Remote and Hybrid Made It Worse, But Forcing a Return Won't Fix It
Fully remote employees are the loneliest cohort, but mandating a return to the office is not the cure. Connection quality, not physical proximity, is the variable that actually moves loneliness, which is why a deliberate program beats a blunt attendance policy every time.
Gallup's 2024 data shows the split clearly: 25% of fully remote employees report daily loneliness, versus 21% of hybrid and 16% of fully on-site workers. Work location was the single biggest differentiator Gallup analyzed, and loneliness runs higher among employees under 35.

But the obvious conclusion, drag everyone back in, is the wrong one. Remote workers are simultaneously more autonomous and more engaged on some measures, and forcing a return against resistance can deepen the very alienation it's meant to solve.
This is the trap most employers fall into: treating loneliness as a logistics problem (where people sit) instead of a connection problem (whether people feel supported, needed, and part of something). Connection can be designed deliberately, regardless of where people work, and it doesn't require a return-to-office fight you'll lose.
What Actually Reduces Loneliness, and the ROI of Doing It
The interventions with the strongest evidence are structured connection programs: peer support, group coaching, and a culture built around belonging. These don't just feel good. They produce measurable reductions in loneliness and measurable savings.
A peer-support and group-coaching program studied in JMIR Formative Research (2023) produced, at 90 days, a 14.6% reduction in loneliness, a 50% decline in depression symptoms, and an estimated $615 per participant in reduced annual medical costs, with 86% of participants still active at the 90-day mark. (The study used a cohort design without a control group, so treat the figures as promising rather than definitive.)

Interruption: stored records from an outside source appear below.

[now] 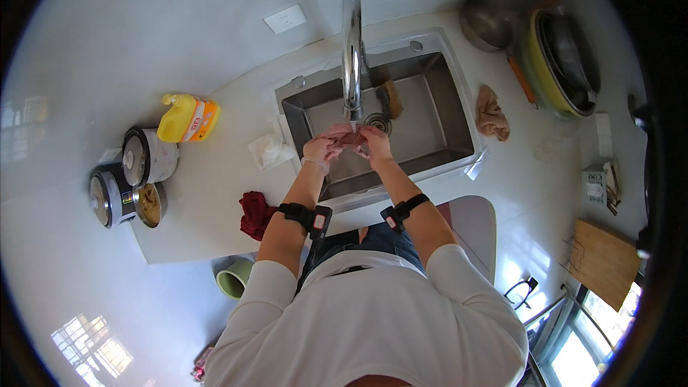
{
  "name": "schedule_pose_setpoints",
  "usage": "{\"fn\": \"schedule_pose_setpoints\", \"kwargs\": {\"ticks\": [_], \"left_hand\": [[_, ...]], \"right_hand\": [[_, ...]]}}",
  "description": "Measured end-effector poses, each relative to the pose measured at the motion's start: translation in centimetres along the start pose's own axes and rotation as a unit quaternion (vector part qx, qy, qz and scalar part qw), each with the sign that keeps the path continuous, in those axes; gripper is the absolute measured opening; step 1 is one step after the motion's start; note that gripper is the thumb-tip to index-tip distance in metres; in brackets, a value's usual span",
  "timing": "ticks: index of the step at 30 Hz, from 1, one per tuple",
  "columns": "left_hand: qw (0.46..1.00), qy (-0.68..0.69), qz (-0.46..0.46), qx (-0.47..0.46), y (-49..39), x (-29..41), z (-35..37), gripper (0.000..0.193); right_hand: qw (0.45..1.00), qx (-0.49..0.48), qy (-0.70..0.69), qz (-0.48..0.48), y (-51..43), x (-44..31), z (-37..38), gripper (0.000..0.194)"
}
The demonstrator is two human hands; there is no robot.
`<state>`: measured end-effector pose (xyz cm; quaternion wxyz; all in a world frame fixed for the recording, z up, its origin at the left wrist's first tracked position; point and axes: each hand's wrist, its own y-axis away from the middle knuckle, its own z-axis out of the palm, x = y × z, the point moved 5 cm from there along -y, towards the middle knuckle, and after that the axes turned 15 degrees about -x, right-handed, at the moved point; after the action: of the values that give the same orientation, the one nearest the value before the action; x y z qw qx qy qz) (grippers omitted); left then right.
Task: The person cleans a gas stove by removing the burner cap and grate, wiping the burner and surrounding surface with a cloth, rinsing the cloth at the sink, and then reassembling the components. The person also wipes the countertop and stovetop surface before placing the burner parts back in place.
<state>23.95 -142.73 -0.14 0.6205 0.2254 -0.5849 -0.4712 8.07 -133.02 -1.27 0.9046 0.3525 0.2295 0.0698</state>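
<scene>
Over the steel sink (449, 142), both hands grip a limp, wet-looking pink piece (344, 137), which seems to be a cloth. My left hand (318, 150) has its left end, and a clear band circles that wrist. Pinching the right end is my right hand (378, 145). Directly above, the spout of a chrome faucet (352, 54) points down at the piece, and a thin stream appears to run onto it. Behind my right hand are the drain strainer (378, 123) and a brush (391, 99) with tan bristles. Folds hide part of the fingertips.
A white crumpled cloth (270, 150), a dark red cloth (256, 216) and a yellow detergent jug (189, 118) lie left, near two cookers (161, 156). Rightward sit a beige rag (491, 114), a pan (485, 24) and a yellow basin (540, 64). A green bin (234, 278) stands below the counter.
</scene>
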Motion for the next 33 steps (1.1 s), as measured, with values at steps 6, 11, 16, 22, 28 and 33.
{"fn": "schedule_pose_setpoints", "kwargs": {"ticks": [6, 11, 16, 22, 28, 33], "left_hand": [[0.989, 0.115, 0.087, -0.02, 1.4, 0.9, -0.6, 0.018], [0.972, 0.174, 0.137, -0.082, 2.8, 2.3, 0.5, 0.02], [0.974, 0.173, 0.052, -0.138, 2.0, 1.2, 1.6, 0.017], [0.973, 0.128, -0.073, -0.175, 2.2, -0.4, 3.1, 0.025], [0.991, -0.048, 0.12, -0.028, 2.0, 1.7, 2.3, 0.022], [0.924, -0.23, 0.304, 0.019, 1.6, 4.0, 4.0, 0.021]], "right_hand": [[0.991, -0.112, 0.045, -0.055, -0.9, -0.5, 1.0, 0.024], [0.969, -0.013, 0.248, -0.007, -1.4, -0.9, 0.3, 0.029], [0.996, -0.028, 0.079, 0.011, -1.1, -1.0, 0.6, 0.03], [0.989, -0.085, 0.082, -0.089, -0.2, -2.6, 1.6, 0.027], [0.981, 0.075, 0.172, -0.058, 0.1, -3.5, -1.7, 0.028], [0.953, 0.113, 0.282, -0.023, -1.1, -1.6, -4.4, 0.035]]}}
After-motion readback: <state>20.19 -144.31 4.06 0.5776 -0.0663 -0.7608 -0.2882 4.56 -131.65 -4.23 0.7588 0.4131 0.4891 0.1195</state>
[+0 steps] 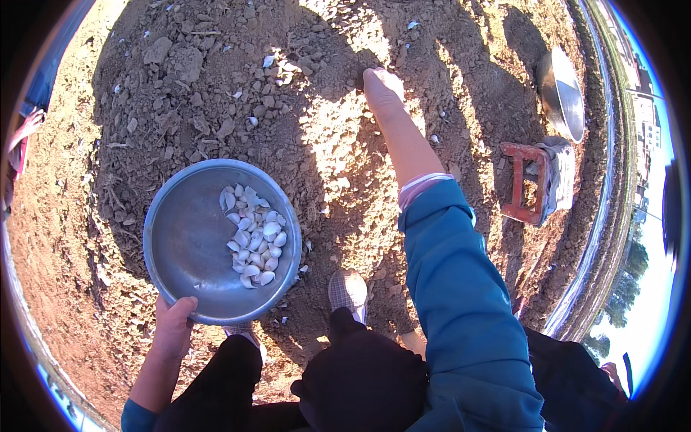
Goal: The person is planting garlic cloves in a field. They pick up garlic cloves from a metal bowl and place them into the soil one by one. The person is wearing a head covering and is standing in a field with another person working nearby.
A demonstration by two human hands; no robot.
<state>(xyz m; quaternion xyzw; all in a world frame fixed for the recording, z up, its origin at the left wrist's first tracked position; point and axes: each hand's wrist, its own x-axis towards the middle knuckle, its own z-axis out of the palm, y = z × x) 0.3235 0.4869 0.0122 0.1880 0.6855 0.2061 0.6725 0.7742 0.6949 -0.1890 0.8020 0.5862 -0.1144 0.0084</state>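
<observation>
My left hand (175, 321) grips the near rim of a round metal basin (186, 237), with the thumb over the edge. Peeled-apart garlic cloves (259, 243) lie heaped on the right side inside it. My right hand (384, 92) reaches out over the tilled soil, its back towards me. Its fingertips are hidden, so whether it holds a clove cannot be seen. Several garlic cloves are scattered on the ground, among them one clove (253, 121) beyond the basin and another clove (434, 139) right of my forearm.
At right stand a red-framed stool (521, 183) with grey cloth on it and a tilted shiny metal bowl (561, 94). My shoe (348, 291) rests on the soil between the basin and my right arm. Part of a person (24, 135) shows at the left rim. Clods (183, 62) cover the upper left.
</observation>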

The protective factors are just as instructive. Cigna found that workers with social companionship, work-life balance, and satisfaction with workplace communication were up to 53% less likely to be lonely. Lonely employees who felt their employer supported work-life balance were ten times more likely to report high vitality.
Sullivan and Bendell, writing in Business Horizons (2023), grouped the effective managerial levers into three categories worth using as a checklist:
A note on the evidence: peer-support interventions have randomized-controlled-trial backing in clinical and older-adult populations, while workplace-specific RCTs are still emerging. The honest read is that peer support and structured connection are the best-supported levers available, and the workplace evidence base is strengthening quickly.
Loneliness Is Now Measurable, Which Means It's Manageable
For ROI-minded benefits leaders, the most useful 2026 development is that workplace loneliness has become something you can systematically measure rather than merely sense. A January 2026 study in Frontiers in Organizational Psychology (Nakamura et al.) validated a new Workplace Isolation and Loneliness State scale, breaking the experience into trackable facets: feeling cared for, feeling needed, having workplace friendships, and the absence of negativity.
A metric you can baseline is a metric you can move, and one you can show leadership. Combined with Gallup's location data and your engagement scores, you now have the instruments to treat loneliness like any other managed risk: measure it, intervene, measure again.